# EXERCISE
Give back all of the data exactly as written.

# DATA EXCERPT

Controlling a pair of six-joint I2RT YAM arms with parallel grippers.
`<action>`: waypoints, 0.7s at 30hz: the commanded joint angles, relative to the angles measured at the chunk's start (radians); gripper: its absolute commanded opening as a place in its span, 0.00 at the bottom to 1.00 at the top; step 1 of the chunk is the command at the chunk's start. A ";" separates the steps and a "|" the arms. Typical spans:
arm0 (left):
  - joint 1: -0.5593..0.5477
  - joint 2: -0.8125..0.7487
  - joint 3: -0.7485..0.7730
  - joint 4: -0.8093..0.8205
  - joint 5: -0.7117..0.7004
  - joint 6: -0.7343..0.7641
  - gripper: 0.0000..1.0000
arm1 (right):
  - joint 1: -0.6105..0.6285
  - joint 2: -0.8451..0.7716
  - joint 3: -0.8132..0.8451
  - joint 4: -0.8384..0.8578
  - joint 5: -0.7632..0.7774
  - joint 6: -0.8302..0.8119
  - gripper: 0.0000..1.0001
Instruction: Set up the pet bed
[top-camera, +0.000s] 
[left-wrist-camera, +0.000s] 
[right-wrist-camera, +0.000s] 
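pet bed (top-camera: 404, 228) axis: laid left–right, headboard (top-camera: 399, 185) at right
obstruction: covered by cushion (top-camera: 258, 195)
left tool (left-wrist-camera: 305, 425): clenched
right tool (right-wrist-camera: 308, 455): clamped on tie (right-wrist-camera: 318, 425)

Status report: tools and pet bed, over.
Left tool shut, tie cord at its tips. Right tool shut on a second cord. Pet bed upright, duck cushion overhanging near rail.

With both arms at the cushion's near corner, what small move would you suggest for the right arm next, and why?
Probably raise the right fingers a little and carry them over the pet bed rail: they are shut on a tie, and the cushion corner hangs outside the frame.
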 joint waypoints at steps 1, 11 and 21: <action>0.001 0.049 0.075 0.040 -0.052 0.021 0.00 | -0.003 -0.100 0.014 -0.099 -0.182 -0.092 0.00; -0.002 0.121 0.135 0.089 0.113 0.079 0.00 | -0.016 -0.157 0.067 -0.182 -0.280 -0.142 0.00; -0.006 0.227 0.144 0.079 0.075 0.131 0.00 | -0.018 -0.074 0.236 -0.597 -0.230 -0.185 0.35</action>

# EXERCISE RESULT
Controlling a pair of six-joint I2RT YAM arms with parallel grippers.
`<action>`: waypoints, 0.7s at 30hz: the commanded joint angles, relative to the angles measured at the chunk's start (radians); gripper: its absolute commanded opening as a place in its span, 0.00 at the bottom to 1.00 at the top; step 1 of the chunk is the command at the chunk's start. A ";" separates the steps and a "|" the arms. Typical spans:
arm0 (left):
  - joint 1: -0.5593..0.5477
  - joint 2: -0.8125..0.7487
  - joint 3: -0.7485..0.7730
  - joint 4: -0.8093..0.8205
  - joint 5: -0.7117..0.7004
  - joint 6: -0.7343..0.7641
  - gripper: 0.0000..1.0000
arm1 (right):
  - joint 1: -0.6105..0.6285
  - joint 2: -0.8451..0.7716
  - joint 3: -0.8132..0.8451
  - joint 4: -0.8384..0.8578
  - joint 5: -0.7632..0.7774
  - joint 6: -0.8302..0.8119
  - gripper: 0.0000..1.0001
Instruction: Set up the pet bed
[top-camera, +0.000s] 
[left-wrist-camera, +0.000s] 
[right-wrist-camera, +0.000s] 
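pet bed (top-camera: 404, 228) axis: laid left–right, headboard (top-camera: 399, 185) at right
obstruction: covered by cushion (top-camera: 258, 195)
left tool (left-wrist-camera: 305, 425): clenched
right tool (right-wrist-camera: 308, 455): clamped on tie (right-wrist-camera: 318, 425)

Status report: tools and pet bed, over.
Left tool shut, tie cord at its tips. Right tool shut on a second cord. Pet bed upright, duck cushion overhanging near rail.

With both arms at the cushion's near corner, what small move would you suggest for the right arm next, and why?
Probably raise the right fingers a little and carry them over the pet bed rail: they are shut on a tie, and the cushion corner hangs outside the frame.
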 joint waypoints at steps 1, 11 and 21: <action>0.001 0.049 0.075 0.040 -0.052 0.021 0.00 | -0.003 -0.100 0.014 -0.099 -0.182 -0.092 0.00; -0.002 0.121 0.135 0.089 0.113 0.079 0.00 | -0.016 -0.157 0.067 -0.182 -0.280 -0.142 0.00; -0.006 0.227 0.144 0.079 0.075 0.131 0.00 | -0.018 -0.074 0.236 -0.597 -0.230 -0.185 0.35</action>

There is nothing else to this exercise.